## Exercise
An exact copy of the whole listing is required.

## Collected material
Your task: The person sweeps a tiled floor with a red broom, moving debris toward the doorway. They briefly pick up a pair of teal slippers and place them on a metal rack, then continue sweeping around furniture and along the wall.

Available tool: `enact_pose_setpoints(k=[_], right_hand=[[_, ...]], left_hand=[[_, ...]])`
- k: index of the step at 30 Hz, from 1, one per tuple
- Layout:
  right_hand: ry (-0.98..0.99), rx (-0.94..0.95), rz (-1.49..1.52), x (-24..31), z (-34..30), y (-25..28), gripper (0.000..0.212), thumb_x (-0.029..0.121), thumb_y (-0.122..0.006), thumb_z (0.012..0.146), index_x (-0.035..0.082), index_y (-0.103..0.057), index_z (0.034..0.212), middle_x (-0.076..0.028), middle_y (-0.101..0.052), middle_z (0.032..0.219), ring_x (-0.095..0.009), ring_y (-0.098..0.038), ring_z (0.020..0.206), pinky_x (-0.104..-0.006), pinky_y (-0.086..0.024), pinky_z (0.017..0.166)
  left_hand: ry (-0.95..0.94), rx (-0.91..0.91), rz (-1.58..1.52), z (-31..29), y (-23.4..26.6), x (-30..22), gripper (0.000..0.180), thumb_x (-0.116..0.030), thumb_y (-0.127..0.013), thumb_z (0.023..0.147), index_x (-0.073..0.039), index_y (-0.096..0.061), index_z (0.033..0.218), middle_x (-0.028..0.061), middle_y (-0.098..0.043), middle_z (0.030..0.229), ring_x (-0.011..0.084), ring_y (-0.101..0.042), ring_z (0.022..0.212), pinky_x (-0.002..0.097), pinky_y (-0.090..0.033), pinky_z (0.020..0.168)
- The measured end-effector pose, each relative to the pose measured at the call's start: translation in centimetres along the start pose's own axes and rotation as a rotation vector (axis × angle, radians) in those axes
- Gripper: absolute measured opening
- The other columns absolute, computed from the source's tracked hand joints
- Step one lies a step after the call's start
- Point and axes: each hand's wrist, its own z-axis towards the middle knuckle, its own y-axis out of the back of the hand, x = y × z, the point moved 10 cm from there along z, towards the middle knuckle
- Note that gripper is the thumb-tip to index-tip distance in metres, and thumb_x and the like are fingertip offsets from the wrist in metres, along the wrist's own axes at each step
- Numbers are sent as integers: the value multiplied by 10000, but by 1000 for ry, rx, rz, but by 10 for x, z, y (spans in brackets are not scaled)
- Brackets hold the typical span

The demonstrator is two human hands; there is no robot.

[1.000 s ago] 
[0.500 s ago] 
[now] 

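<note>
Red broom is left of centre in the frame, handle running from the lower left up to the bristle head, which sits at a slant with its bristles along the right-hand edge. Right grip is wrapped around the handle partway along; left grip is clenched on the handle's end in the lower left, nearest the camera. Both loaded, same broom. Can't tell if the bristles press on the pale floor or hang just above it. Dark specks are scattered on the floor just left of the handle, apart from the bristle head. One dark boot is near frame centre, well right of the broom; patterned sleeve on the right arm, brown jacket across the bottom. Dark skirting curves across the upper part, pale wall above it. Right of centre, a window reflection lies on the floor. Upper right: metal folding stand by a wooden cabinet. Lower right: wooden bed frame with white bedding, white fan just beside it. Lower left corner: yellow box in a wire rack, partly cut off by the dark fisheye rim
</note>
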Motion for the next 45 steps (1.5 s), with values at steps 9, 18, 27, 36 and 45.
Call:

## Exercise answer
Your task: The person sweeps a tiled floor with a red broom, moving debris toward the doorway. They briefly pick up a pair of teal slippers and place them on a metal rack, then continue sweeping around furniture and along the wall.

Available tool: `enact_pose_setpoints(k=[_], right_hand=[[_, ...]], left_hand=[[_, ...]])`
- k: index of the step at 30 Hz, from 1, one per tuple
- Layout:
  right_hand: ry (-0.98..0.99), rx (-0.94..0.95), rz (-1.49..1.52), x (-24..31), z (-34..30), y (-25..28), gripper (0.000..0.212), thumb_x (-0.029..0.121), thumb_y (-0.122..0.006), thumb_z (0.012..0.146), index_x (-0.035..0.082), index_y (-0.103..0.057), index_z (0.034..0.212), middle_x (-0.076..0.028), middle_y (-0.101..0.052), middle_z (0.032..0.219), ring_x (-0.095..0.009), ring_y (-0.098..0.038), ring_z (0.020..0.206), pinky_x (-0.104..-0.006), pinky_y (-0.086..0.024), pinky_z (0.017..0.166)
  left_hand: ry (-0.95..0.94), rx (-0.91..0.91), rz (-1.58..1.52), z (-31..29), y (-23.4..26.6), x (-30..22), gripper (0.000..0.180), thumb_x (-0.116..0.030), thumb_y (-0.127..0.013), thumb_z (0.023..0.147), index_x (-0.073..0.039), index_y (-0.096..0.061), index_z (0.033..0.218), middle_x (-0.028..0.061), middle_y (-0.098..0.043), middle_z (0.030..0.229), ring_x (-0.011..0.084), ring_y (-0.101..0.042), ring_z (0.022..0.212), pinky_x (-0.002..0.097), pinky_y (-0.090..0.033), pinky_z (0.020..0.168)
- The measured end-effector pose, each relative to the pose measured at the call's start: translation in centimetres along the start pose's own axes and rotation as a rotation vector (axis × angle, radians) in those axes
- Gripper: absolute measured opening
- The other columns absolute, computed from the source's tracked hand joints
- Step one lies a step after the call's start
- Point and axes: each hand's wrist, its own z-axis towards the middle knuckle, its own y-axis out of the back of the hand, x = y × z, the point moved 10 cm from there along z, towards the middle knuckle
- Note that gripper is the thumb-tip to index-tip distance in metres, and thumb_x and the like are fingertip offsets from the wrist in metres, along the wrist's own axes at each step
- Numbers are sent as integers: the value multiplied by 10000, but by 1000 for ry, rx, rz, but by 10 for x, z, y (spans in brackets are not scaled)
- Brackets hold the typical span

The demonstrator is two human hands; there is no robot.

[1.000 s ago] 
[0.500 s ago] 
[now] 

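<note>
Red broom is left of centre in the frame, handle running from the lower left up to the bristle head, which sits at a slant with its bristles along the right-hand edge. Right grip is wrapped around the handle partway along; left grip is clenched on the handle's end in the lower left, nearest the camera. Both loaded, same broom. Can't tell if the bristles press on the pale floor or hang just above it. Dark specks are scattered on the floor just left of the handle, apart from the bristle head. One dark boot is near frame centre, well right of the broom; patterned sleeve on the right arm, brown jacket across the bottom. Dark skirting curves across the upper part, pale wall above it. Right of centre, a window reflection lies on the floor. Upper right: metal folding stand by a wooden cabinet. Lower right: wooden bed frame with white bedding, white fan just beside it. Lower left corner: yellow box in a wire rack, partly cut off by the dark fisheye rim
</note>
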Motion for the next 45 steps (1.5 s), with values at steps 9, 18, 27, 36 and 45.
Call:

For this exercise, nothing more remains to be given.